You catch them staring. I usually give eye contact for less than a second then ignore cause I got a habit of this.

This's happening since I hit puberty (when I was 12 or 13).


----------



## angelique (Mar 26, 2012)

I've been through the exact same problem as you. I've had days where I'm confident in the way I look and when people stare I assume it's because they find me attractive. I've also had days where I just do not feel good about myself, and if I catch people staring, I'll assume it's because there's something wrong with my face or I look scary or something like that. From an outside perspective, I know that sounds crazy, but that doesn't stop me from thinking it haha. 
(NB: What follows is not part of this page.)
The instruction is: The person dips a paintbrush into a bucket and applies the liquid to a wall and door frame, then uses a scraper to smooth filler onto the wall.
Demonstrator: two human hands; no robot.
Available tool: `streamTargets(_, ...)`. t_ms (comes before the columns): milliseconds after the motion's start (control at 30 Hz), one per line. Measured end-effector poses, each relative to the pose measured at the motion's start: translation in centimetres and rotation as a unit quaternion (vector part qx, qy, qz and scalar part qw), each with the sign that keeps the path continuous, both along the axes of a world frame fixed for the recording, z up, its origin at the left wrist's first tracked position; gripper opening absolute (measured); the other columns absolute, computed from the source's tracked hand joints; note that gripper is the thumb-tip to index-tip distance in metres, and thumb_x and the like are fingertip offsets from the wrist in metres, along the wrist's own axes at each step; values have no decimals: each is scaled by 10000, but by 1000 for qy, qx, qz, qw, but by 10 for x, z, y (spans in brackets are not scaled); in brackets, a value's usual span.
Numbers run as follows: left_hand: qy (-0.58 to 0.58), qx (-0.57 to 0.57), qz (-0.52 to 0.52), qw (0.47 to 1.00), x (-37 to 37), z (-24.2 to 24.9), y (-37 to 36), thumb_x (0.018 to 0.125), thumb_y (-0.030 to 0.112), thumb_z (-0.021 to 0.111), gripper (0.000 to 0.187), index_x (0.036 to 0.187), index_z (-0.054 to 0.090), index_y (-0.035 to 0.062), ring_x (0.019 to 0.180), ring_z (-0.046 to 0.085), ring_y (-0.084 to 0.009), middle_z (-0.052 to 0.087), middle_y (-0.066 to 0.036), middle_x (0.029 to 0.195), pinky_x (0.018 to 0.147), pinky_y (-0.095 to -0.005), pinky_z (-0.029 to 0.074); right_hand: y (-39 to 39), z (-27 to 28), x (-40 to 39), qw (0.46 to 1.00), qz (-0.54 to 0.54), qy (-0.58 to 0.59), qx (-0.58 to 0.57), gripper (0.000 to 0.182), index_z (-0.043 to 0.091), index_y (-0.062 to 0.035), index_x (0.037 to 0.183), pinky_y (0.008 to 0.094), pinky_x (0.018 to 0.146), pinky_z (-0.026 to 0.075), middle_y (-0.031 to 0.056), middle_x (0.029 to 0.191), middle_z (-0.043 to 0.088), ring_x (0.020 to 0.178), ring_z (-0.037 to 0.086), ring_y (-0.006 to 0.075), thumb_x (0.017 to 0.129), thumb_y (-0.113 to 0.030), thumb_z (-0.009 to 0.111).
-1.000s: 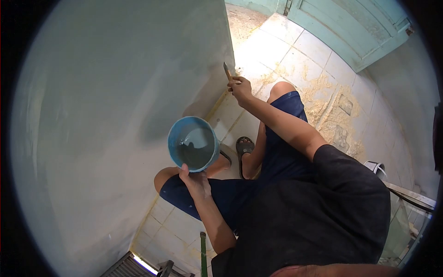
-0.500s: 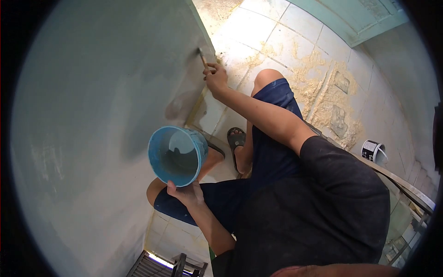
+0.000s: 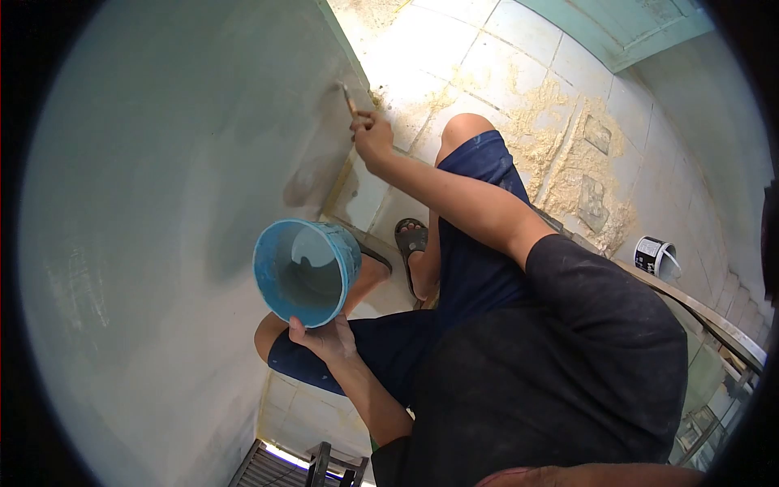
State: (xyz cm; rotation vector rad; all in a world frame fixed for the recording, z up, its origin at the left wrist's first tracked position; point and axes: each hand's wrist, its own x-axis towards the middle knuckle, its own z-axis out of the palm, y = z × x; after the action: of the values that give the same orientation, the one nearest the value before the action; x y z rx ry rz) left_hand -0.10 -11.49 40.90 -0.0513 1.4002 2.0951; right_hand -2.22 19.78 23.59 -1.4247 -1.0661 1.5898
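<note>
A blue bucket [image 3: 350, 258] with greyish liquid inside tilts toward the camera. My left hand [image 3: 329, 337] is closed around its lower rim, thumb on the outside edge, near my bent knee. Farther up, my right hand [image 3: 373, 138] grips the handle of a paintbrush [image 3: 350, 101]. The brush's bristles touch the grey-green wall [image 3: 162, 162] close to its outer corner. Damp, darker patches show on the wall below the brush. The fingertips of my right hand are partly hidden behind the hand itself.
White floor tiles [image 3: 519, 40] smeared with tan, crusty material lie beyond my knee. A small white-and-black bucket [image 3: 656, 258] stands at the right. A light green door [image 3: 641, 32] is at the top, and a dark stool [image 3: 329, 467] at the bottom.
The brush has shifted slightly along the wall near the corner, with my right hand following it. The whole view has moved a little; my left hand still holds the blue bucket.
</note>
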Motion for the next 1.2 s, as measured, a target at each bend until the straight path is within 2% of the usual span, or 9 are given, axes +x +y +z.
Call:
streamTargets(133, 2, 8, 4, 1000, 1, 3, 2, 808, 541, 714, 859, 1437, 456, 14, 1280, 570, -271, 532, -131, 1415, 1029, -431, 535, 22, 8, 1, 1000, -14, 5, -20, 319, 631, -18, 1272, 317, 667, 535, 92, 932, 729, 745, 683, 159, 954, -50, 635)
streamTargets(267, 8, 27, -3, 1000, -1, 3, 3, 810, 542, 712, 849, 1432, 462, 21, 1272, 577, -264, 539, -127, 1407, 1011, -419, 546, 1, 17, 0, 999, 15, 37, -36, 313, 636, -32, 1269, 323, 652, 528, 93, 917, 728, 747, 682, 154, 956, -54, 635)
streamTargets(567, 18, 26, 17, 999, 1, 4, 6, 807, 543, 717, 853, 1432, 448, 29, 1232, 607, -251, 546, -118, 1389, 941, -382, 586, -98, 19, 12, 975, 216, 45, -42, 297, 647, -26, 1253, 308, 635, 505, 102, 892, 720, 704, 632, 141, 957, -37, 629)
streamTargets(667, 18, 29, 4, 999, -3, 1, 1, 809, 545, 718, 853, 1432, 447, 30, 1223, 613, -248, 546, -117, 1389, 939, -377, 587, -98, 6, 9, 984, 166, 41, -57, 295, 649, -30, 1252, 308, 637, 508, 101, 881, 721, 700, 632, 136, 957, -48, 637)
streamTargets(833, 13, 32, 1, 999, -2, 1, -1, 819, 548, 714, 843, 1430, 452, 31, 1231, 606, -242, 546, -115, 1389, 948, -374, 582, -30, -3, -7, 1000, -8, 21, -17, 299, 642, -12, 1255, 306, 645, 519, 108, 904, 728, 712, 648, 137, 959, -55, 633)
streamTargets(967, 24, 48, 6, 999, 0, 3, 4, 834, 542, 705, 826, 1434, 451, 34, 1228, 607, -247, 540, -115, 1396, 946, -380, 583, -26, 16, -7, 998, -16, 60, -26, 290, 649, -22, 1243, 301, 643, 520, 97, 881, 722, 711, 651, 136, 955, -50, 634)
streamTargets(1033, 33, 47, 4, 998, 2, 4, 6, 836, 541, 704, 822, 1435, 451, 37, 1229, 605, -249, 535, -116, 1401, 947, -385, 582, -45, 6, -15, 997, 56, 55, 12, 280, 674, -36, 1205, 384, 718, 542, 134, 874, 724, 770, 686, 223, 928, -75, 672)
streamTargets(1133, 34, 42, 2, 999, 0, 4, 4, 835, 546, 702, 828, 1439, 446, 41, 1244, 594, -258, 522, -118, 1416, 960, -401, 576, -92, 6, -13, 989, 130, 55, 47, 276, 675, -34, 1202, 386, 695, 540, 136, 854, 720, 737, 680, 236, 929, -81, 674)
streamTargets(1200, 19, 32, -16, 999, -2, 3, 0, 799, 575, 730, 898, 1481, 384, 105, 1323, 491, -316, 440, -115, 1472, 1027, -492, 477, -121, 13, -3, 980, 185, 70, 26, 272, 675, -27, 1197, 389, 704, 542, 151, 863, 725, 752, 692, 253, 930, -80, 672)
To answer your question, most women don't stare at ugly men. If I see someone ugly or average, I just look away right away without even thinking anything of them. It's not like I consciously tell myself to look away, I guess it's just that there's no reason to stare. Then again, I usually try to look away from guys I find attractive also since I don't want them to catch me staring. There's only been a few times where I've actually kept on staring at a guy, and that's when he's exceptionally attractive.


----------



## DeeperUnderstanding (May 19, 2007)

People only have two reasons to stare at you. Either you are very attractive (then they look at you and look away quickly), or you are very hideous (in which case, they will stare at you and be fascinated by you.)
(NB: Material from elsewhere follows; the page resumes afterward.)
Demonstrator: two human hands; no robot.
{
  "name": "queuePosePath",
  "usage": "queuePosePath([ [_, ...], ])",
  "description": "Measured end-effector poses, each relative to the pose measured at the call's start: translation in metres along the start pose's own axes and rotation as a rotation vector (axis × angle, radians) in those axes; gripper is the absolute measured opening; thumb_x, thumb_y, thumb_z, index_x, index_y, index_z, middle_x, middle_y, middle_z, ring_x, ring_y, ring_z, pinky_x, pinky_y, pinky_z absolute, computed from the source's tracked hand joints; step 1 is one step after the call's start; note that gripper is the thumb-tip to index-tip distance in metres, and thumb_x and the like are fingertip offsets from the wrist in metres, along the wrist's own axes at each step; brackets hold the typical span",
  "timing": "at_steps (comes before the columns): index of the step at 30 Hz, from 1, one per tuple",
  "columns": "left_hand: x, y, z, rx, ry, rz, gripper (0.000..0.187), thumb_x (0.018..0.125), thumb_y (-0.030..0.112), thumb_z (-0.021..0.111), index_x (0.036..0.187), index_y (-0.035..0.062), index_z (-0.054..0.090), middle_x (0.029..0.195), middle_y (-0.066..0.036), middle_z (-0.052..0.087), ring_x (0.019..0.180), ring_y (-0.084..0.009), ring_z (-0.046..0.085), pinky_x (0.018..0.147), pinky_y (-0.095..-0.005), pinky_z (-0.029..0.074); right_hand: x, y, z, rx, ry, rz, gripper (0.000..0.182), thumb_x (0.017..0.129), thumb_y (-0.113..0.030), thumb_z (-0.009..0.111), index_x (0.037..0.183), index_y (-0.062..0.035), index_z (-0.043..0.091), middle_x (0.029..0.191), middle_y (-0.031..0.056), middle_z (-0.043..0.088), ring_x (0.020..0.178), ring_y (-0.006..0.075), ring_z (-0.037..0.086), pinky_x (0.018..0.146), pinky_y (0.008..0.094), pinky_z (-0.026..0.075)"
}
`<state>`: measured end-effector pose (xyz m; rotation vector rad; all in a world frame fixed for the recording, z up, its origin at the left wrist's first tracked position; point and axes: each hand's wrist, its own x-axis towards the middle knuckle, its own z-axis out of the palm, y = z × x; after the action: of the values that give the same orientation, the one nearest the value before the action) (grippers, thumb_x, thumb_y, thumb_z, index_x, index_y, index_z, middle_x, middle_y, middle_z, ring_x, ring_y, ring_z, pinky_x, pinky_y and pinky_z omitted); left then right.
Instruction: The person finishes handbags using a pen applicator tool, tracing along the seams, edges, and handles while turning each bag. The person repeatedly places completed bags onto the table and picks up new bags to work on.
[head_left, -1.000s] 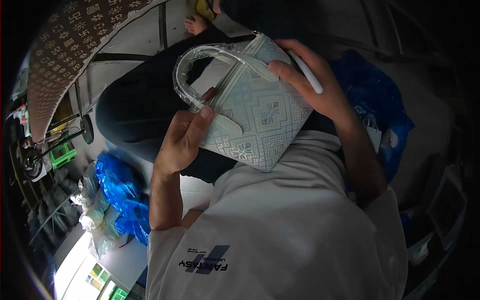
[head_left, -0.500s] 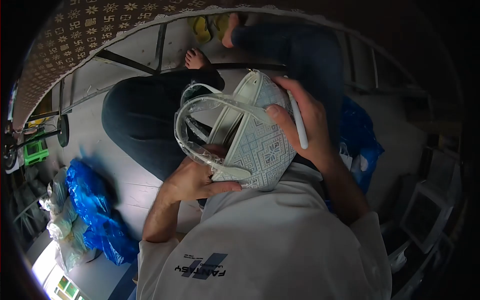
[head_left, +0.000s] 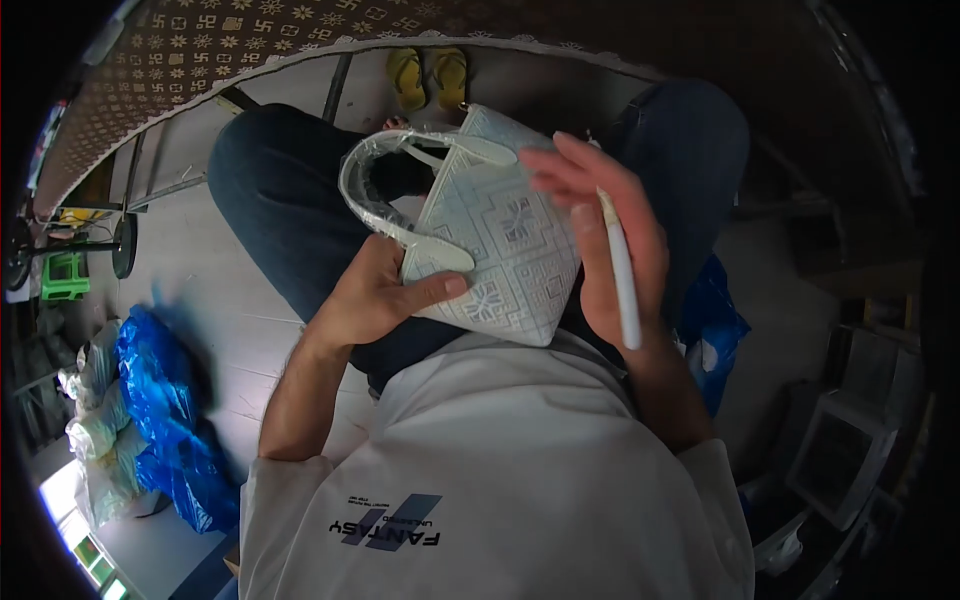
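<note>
A small white handbag with a grey-blue geometric pattern lies tilted over my lap, its front panel facing up. Its handles are wrapped in clear plastic and point to the left. My left hand grips the bag's lower left edge, thumb pressed on the front panel and fingers hidden behind. At the bag's right side is my right hand, fingers stretched over the panel's edge. Held in that hand is a white pen-like tool with a tapered, cream-coloured tip.
A patterned brown cloth hangs from the table edge ahead. Yellow flip-flops stand on the floor beneath it. Blue plastic bags lie at the left, beside a green stool. Another blue bag is at the right.
The bag has turned, so its front panel faces up and its opening is hidden. My right hand has loosened from its side, fingers now straighter. My legs have spread and one foot has left the flip-flops.
</note>
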<state>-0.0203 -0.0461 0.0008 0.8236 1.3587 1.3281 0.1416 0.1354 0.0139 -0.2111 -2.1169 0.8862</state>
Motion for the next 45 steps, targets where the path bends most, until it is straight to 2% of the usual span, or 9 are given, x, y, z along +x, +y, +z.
queuePosePath([
  [2, 0.003, -0.001, 0.003, 0.032, 0.015, -0.052, 0.031, 0.09, 0.008, 0.075, 0.117, -0.0038, 0.066, 0.109, -0.012, 0.072, 0.097, -0.0142, 0.065, 0.086, -0.0303, 0.054, -0.003, -0.023, -0.002, 0.643, -0.147, 0.282, 0.039, 0.104, -0.019, 0.054, 0.137, 0.0016, 0.053, 0.108, 0.0146, 0.07, 0.091, 0.0161, 0.065, 0.08, 0.0292, 0.053],
  [3, 0.005, 0.0, 0.006, 0.057, 0.019, -0.104, 0.029, 0.089, 0.008, 0.075, 0.115, -0.0038, 0.067, 0.108, -0.012, 0.072, 0.096, -0.0139, 0.065, 0.086, -0.0307, 0.054, -0.009, -0.015, 0.003, 0.704, -0.173, 0.267, 0.033, 0.104, -0.02, 0.054, 0.129, 0.0026, 0.059, 0.104, 0.0131, 0.07, 0.084, 0.0098, 0.063, 0.071, 0.023, 0.051],
  [7, 0.001, 0.006, 0.028, 0.05, 0.101, 0.038, 0.031, 0.087, 0.01, 0.078, 0.113, -0.0043, 0.067, 0.106, -0.012, 0.073, 0.096, -0.0143, 0.066, 0.086, -0.0315, 0.055, -0.014, 0.005, 0.001, 0.749, -0.246, 0.4, 0.025, 0.102, -0.018, 0.059, 0.114, 0.0032, 0.065, 0.089, 0.0091, 0.067, 0.069, 0.0042, 0.058, 0.059, 0.0167, 0.046],
  [9, 0.001, 0.004, 0.025, 0.254, 0.04, 0.015, 0.038, 0.086, 0.006, 0.078, 0.12, -0.0056, 0.063, 0.107, -0.012, 0.072, 0.095, -0.0144, 0.068, 0.085, -0.0305, 0.056, -0.014, 0.008, 0.004, 0.783, -0.27, 0.535, 0.022, 0.102, -0.016, 0.059, 0.111, 0.0028, 0.065, 0.086, 0.0086, 0.067, 0.067, 0.0043, 0.058, 0.058, 0.017, 0.046],
  [12, 0.01, -0.017, 0.019, 0.191, 0.059, 0.014, 0.041, 0.084, 0.005, 0.08, 0.12, -0.0048, 0.063, 0.106, -0.011, 0.072, 0.094, -0.0138, 0.068, 0.083, -0.0299, 0.056, -0.018, 0.019, 0.015, 0.825, -0.233, 0.71, 0.017, 0.101, -0.014, 0.059, 0.105, 0.0018, 0.063, 0.08, 0.0067, 0.067, 0.064, 0.0045, 0.058, 0.056, 0.018, 0.047],
  [16, 0.021, -0.023, 0.01, 0.018, 0.059, 0.01, 0.036, 0.084, 0.005, 0.08, 0.116, -0.0039, 0.066, 0.104, -0.009, 0.073, 0.092, -0.0129, 0.068, 0.081, -0.029, 0.057, -0.013, 0.035, 0.03, 0.845, -0.223, 0.627, 0.016, 0.1, -0.013, 0.06, 0.106, 0.0019, 0.062, 0.081, 0.0071, 0.068, 0.066, 0.0049, 0.059, 0.058, 0.0184, 0.049],
  [18, 0.02, -0.015, 0.013, 0.067, 0.071, -0.201, 0.035, 0.082, 0.009, 0.082, 0.112, -0.0024, 0.069, 0.1, -0.01, 0.074, 0.091, -0.0136, 0.068, 0.083, -0.0309, 0.055, -0.005, 0.029, 0.026, 0.77, -0.286, 0.602, 0.014, 0.099, -0.01, 0.062, 0.106, 0.0015, 0.061, 0.08, 0.0073, 0.067, 0.065, 0.0055, 0.06, 0.058, 0.0189, 0.049],
  [31, 0.016, -0.038, 0.033, 0.022, 0.065, 0.043, 0.037, 0.084, 0.008, 0.08, 0.117, -0.002, 0.066, 0.105, -0.01, 0.073, 0.098, -0.0157, 0.067, 0.087, -0.0313, 0.055, -0.017, 0.014, 0.007, 0.651, -0.285, 0.74, 0.012, 0.096, -0.008, 0.066, 0.099, -0.0003, 0.057, 0.073, 0.007, 0.065, 0.059, 0.0053, 0.059, 0.052, 0.0187, 0.048],
  [45, 0.019, -0.033, 0.037, 0.015, 0.084, -0.012, 0.03, 0.086, 0.007, 0.079, 0.112, -0.0027, 0.07, 0.101, -0.008, 0.074, 0.092, -0.0136, 0.068, 0.083, -0.0295, 0.055, -0.02, 0.017, 0.014, 0.624, -0.235, 0.703, 0.015, 0.095, -0.009, 0.068, 0.099, -0.001, 0.056, 0.075, 0.0066, 0.066, 0.06, 0.0045, 0.059, 0.053, 0.0167, 0.047],
])
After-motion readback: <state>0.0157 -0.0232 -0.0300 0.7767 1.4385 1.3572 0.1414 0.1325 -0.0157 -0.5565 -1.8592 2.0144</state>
It's most likely the former, because most people fall into the average category, where you're not gorgeous, but you're not hideous, either. If you don't have a third eye or a second nose, most people aren't that fussed, to be honest.


----------



## TeenAngst (Jul 14, 2013)

As a woman, I sometimes stare at people.


----------



## Freiheit (Dec 8, 2008)

I don't typically stare at anyone but if I do, it's because they're either downright hot, incredibly mutated with abnormal features, or they're pretty good looking and I'm trying to decide if I actually find them attractive or not.


----------



## Sourdog (Sep 13, 2011)

I kid I Kid


----------



## aqwsderf (Aug 16, 2013)

I probably don't count cause y'know awkwardness and stuff
If a guy I don't know is unattractive and around me I probably won't stare at him. If a guy is attractive I might glimpse. If I think a guy was gifted with good looks I might stare longer. If the guy reminds me of someone I know I probably would stare longer as well despite attractiveness/unattractiveness.


----------



## Adinaaa04 (Feb 17, 2014)

I don't stare at ugly people~So yeah~ it's probably because you're good looking! But just like someone here said~ if u wanna make sure they stare at u and don't daydream or look past u~ just stare at them back~ if they react to that,it means that u caught them,if there is no reaction then they were not starring at you~But pay attention~ some people like to pretend to look past certain people and keep a blank face if they are caught,even if in reality they were checking him/her out (i know that because i'm good at it) ~ so the only way u can know for sure~ is if u find them glancing at u,more than once ^^


----------



## beffa (Mar 30, 2014)

personally i don't stare at people i don't find attractive? like i just pass a glance and then look away


----------



## Lonelyguy111 (Oct 14, 2013)

No. They ignore you and will not even give you the time of day or even glance at you. I know from years of experience.